(Collection entries)
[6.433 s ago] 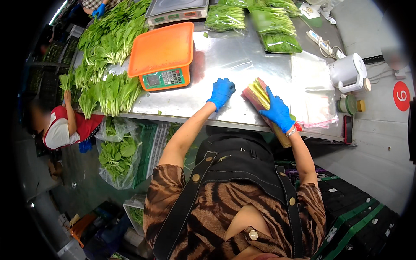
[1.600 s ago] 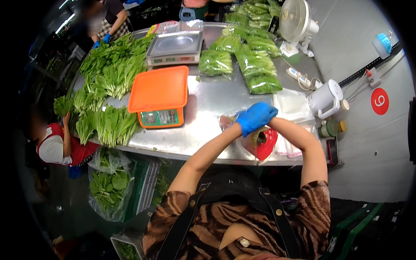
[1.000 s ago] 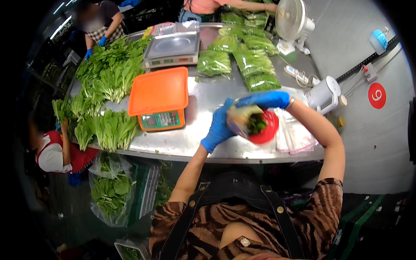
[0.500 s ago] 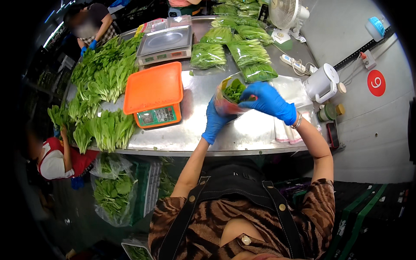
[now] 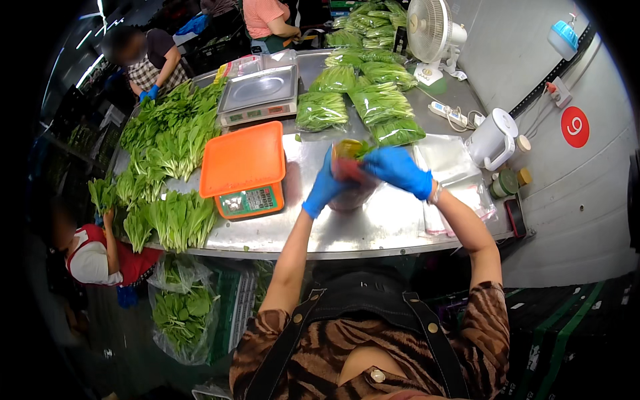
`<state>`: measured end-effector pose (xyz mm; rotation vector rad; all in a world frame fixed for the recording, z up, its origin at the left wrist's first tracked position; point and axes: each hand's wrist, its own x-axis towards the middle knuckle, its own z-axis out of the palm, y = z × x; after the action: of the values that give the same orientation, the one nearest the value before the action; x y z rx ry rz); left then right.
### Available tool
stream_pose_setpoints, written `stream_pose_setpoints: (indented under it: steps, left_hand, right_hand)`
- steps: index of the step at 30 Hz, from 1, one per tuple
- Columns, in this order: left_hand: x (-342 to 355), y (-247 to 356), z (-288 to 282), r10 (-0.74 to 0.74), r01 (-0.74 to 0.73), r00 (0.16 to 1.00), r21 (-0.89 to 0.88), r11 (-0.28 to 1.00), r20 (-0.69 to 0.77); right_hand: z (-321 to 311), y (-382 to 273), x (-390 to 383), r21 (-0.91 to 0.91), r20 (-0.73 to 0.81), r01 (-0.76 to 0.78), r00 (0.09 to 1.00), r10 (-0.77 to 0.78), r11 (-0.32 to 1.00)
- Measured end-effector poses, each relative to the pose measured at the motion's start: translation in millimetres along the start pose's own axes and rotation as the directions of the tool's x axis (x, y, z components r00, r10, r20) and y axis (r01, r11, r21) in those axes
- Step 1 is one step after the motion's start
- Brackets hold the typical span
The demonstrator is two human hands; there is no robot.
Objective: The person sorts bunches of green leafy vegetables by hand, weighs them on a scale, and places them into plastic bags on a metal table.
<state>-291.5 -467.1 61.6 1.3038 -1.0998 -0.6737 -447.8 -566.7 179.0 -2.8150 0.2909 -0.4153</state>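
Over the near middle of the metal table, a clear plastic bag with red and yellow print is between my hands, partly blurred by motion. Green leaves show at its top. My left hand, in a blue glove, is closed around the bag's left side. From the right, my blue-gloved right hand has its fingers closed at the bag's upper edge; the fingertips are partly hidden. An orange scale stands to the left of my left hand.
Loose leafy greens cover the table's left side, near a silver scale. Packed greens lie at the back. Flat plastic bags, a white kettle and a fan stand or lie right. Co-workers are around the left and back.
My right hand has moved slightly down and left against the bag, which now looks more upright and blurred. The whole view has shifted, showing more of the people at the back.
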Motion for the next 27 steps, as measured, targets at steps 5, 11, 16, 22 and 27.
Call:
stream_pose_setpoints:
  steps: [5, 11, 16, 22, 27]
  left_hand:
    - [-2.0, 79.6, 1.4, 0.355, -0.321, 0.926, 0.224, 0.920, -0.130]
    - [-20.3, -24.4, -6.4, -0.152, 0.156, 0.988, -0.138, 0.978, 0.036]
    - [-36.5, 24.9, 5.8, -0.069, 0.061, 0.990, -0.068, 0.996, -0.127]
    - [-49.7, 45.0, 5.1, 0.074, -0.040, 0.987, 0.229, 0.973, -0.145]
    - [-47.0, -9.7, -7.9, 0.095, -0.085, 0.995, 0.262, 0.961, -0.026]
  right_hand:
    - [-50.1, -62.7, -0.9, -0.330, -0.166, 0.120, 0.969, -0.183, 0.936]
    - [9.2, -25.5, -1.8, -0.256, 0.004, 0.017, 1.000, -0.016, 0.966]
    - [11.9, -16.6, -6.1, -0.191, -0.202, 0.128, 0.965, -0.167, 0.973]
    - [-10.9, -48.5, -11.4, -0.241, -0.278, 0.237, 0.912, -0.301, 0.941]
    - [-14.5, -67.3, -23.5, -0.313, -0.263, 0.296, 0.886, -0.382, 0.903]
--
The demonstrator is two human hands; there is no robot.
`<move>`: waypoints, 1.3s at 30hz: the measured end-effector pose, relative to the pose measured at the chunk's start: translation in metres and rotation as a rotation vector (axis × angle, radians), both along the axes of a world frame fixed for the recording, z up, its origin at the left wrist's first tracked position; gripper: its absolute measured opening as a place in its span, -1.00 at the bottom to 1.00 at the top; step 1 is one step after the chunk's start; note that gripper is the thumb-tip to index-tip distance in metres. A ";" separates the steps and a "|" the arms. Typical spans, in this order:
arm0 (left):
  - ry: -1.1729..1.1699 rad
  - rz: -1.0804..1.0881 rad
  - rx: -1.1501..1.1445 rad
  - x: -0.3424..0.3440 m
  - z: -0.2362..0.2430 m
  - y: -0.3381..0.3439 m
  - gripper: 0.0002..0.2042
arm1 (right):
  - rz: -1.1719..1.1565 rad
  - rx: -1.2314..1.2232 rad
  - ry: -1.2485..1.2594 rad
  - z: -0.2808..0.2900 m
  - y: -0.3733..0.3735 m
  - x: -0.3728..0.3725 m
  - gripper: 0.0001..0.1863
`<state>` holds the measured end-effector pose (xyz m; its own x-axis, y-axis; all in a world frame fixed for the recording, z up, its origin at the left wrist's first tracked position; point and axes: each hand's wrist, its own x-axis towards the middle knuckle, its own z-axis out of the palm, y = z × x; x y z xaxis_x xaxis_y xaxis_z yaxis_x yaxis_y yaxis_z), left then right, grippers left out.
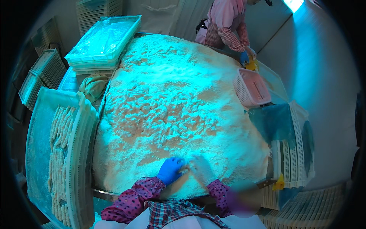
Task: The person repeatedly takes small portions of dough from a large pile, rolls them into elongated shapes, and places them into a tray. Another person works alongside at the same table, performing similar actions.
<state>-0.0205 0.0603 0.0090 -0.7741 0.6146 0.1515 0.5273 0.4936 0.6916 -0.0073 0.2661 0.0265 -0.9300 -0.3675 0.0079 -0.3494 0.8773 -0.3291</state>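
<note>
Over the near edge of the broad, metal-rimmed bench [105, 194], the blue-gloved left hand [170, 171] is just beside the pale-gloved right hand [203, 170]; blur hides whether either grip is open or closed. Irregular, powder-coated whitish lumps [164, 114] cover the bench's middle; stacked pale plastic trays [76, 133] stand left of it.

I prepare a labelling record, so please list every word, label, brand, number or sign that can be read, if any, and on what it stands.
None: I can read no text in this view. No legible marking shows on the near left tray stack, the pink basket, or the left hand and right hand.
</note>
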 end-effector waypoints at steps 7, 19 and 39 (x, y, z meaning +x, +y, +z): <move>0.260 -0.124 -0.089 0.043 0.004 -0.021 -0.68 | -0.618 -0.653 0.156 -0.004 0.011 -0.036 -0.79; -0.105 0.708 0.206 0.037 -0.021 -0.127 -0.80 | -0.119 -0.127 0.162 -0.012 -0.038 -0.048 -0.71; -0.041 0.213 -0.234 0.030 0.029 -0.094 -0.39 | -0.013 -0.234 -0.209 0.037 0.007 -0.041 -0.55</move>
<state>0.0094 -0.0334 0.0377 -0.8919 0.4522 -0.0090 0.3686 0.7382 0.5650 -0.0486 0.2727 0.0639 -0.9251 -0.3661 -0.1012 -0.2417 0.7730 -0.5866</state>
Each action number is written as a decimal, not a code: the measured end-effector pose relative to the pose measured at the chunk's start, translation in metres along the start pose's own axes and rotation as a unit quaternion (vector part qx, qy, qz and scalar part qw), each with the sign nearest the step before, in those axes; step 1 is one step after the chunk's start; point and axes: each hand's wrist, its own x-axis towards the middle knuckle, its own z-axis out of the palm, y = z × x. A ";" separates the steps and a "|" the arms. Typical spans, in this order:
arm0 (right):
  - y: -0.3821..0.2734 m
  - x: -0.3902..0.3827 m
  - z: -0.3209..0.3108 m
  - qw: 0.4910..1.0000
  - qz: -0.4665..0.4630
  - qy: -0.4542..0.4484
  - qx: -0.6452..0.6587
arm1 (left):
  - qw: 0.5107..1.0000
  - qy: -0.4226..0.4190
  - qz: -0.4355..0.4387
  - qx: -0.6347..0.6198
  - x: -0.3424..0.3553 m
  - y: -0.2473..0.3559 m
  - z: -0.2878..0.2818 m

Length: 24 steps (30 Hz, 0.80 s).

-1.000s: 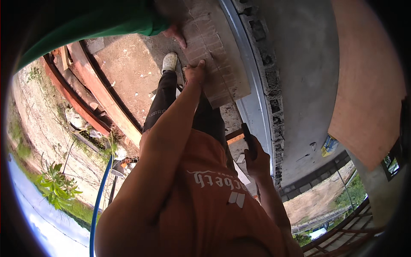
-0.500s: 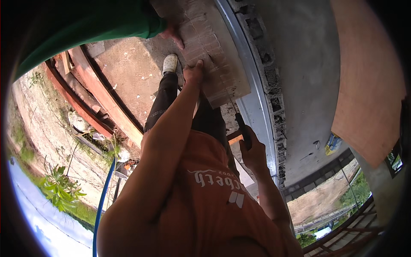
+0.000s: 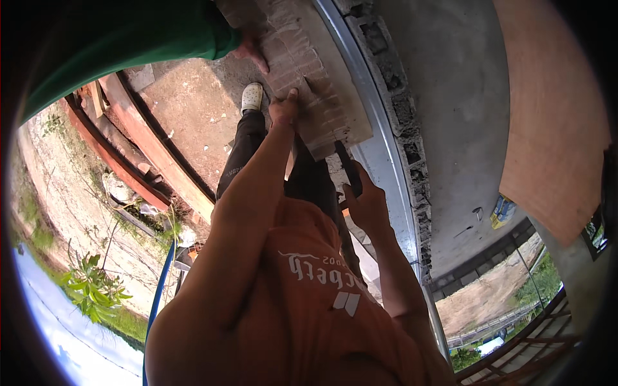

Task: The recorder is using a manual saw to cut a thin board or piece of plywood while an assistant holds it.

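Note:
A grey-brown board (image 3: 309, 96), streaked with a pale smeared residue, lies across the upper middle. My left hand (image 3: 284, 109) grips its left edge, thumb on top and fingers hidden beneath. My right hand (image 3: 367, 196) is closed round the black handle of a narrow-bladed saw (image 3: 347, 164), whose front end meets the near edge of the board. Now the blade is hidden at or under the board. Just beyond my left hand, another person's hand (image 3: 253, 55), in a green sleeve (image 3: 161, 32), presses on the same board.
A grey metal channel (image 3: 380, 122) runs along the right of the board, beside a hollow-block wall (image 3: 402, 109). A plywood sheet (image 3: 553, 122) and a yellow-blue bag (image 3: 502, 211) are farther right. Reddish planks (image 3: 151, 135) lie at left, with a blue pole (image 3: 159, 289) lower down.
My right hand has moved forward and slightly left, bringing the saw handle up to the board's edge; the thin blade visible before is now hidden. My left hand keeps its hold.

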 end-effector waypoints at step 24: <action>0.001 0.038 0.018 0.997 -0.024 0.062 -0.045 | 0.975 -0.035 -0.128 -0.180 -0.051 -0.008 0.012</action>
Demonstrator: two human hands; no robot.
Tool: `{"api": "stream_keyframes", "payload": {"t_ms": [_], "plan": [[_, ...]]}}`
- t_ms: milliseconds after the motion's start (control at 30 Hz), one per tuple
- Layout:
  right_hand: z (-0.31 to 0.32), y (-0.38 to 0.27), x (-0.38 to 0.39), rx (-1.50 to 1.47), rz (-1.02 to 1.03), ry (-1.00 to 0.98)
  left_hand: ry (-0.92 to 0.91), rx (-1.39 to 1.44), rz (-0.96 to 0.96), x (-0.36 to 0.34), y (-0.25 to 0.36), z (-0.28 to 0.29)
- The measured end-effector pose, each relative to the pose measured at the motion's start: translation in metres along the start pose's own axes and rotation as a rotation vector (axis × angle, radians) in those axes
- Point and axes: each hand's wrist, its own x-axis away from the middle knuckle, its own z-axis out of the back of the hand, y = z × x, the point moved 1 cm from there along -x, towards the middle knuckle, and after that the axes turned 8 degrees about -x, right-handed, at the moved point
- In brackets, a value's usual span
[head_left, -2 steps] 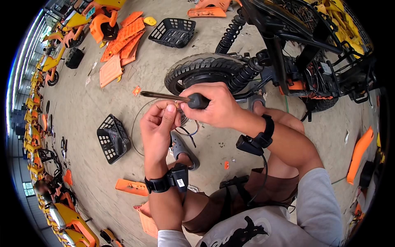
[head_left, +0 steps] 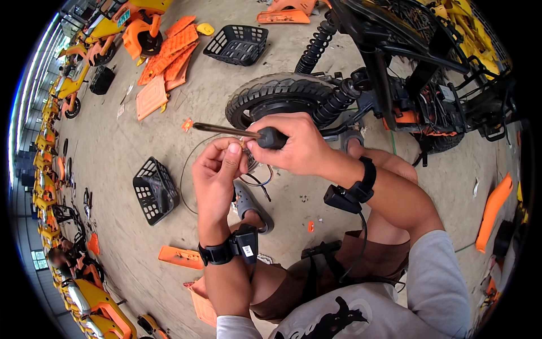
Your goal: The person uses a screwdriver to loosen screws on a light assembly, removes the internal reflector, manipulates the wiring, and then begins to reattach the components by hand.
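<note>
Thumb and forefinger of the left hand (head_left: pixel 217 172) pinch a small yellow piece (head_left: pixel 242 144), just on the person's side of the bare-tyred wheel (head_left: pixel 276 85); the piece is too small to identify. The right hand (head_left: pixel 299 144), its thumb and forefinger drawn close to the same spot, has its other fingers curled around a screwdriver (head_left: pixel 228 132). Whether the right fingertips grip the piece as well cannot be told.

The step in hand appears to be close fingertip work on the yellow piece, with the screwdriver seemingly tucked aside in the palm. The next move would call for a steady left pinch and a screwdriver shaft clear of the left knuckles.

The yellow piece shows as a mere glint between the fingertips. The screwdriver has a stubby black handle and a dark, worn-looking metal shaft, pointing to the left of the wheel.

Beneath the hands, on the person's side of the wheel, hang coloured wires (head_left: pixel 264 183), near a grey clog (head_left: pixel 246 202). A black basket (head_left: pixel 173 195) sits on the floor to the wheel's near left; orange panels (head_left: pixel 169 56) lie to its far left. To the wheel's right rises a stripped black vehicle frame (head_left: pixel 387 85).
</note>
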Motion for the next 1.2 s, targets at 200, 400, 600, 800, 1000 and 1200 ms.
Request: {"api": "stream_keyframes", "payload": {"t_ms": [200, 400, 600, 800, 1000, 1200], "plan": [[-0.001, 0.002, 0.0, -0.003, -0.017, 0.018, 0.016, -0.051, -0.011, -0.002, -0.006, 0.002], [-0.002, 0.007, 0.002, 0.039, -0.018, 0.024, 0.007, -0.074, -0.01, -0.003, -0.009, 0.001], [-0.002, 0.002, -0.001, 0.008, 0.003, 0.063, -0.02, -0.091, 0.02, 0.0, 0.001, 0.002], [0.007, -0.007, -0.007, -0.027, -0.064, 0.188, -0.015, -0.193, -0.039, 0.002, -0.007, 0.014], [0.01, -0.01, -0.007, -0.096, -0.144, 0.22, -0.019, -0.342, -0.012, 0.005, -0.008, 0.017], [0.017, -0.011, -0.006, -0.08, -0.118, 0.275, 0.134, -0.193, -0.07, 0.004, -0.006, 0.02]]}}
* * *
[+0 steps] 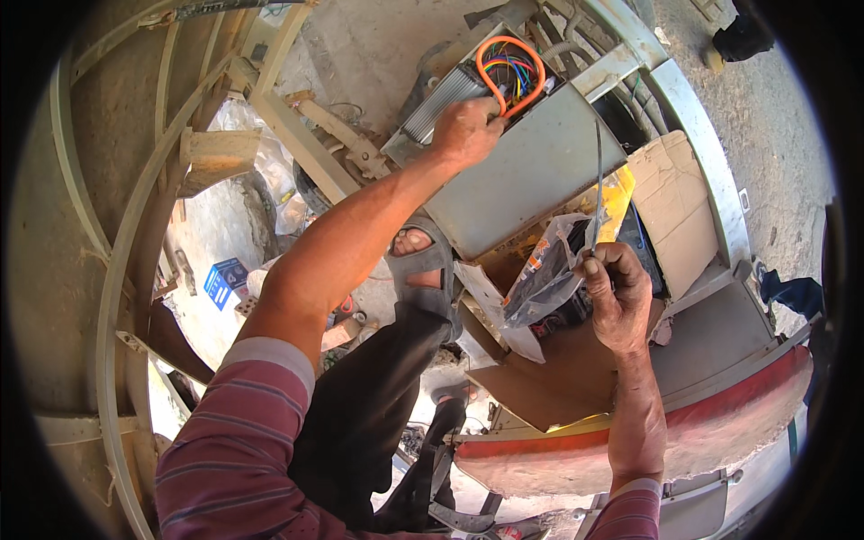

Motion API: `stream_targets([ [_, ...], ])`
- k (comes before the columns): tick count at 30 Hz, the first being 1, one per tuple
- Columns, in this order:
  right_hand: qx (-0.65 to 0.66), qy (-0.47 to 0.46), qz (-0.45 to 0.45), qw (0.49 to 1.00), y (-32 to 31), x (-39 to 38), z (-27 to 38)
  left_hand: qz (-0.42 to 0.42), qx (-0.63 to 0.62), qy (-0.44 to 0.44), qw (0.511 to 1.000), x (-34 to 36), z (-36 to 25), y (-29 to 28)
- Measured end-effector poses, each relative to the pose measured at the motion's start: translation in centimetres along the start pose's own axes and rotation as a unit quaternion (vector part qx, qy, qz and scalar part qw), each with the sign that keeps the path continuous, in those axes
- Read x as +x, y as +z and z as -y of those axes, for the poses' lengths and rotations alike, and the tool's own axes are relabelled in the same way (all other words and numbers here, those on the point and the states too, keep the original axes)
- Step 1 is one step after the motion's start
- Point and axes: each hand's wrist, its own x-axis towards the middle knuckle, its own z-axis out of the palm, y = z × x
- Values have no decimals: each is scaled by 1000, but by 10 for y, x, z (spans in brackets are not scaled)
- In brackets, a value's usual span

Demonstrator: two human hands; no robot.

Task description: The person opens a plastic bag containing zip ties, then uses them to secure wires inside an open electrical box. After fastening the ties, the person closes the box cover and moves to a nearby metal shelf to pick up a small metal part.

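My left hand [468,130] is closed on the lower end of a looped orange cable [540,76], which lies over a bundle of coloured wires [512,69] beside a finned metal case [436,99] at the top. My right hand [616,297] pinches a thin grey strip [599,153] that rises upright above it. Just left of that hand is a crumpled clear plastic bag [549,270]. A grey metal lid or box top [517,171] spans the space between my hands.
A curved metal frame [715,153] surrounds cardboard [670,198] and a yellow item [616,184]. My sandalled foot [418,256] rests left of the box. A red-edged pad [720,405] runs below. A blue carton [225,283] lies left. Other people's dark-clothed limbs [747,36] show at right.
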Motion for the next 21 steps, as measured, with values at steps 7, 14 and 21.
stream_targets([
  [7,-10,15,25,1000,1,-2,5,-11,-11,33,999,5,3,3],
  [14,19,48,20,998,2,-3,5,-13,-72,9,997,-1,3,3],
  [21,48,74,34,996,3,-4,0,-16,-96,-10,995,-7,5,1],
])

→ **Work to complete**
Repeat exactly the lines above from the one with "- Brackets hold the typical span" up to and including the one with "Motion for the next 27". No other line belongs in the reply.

→ **Task response**
- Brackets hold the typical span
The demonstrator is two human hands; there is no robot.
Objective: The person sorts bunches of green leafy vegetables by hand, weighs them on a scale, and places them into plastic bags on a metal table.
<state>-291.5 -467.1 61.6 1.3038 -1.0998 -0.6737 -447.8 -566.7 179.0 -2.8150 0.2909 -0.4153</state>
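Over the near middle of the metal table, a clear plastic bag with red and yellow print is between my hands, partly blurred by motion. Green leaves show at its top. My left hand, in a blue glove, is closed around the bag's left side. From the right, my blue-gloved right hand has its fingers closed at the bag's upper edge; the fingertips are partly hidden. An orange scale stands to the left of my left hand.
Loose leafy greens cover the table's left side, near a silver scale. Packed greens lie at the back. Flat plastic bags, a white kettle and a fan stand or lie right. Co-workers are around the left and back.
My right hand has moved slightly down and left against the bag, which now looks more upright and blurred. The whole view has shifted, showing more of the people at the back.
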Motion for the next 27 steps, as measured, targets at steps 5, 11, 16, 22 and 27.

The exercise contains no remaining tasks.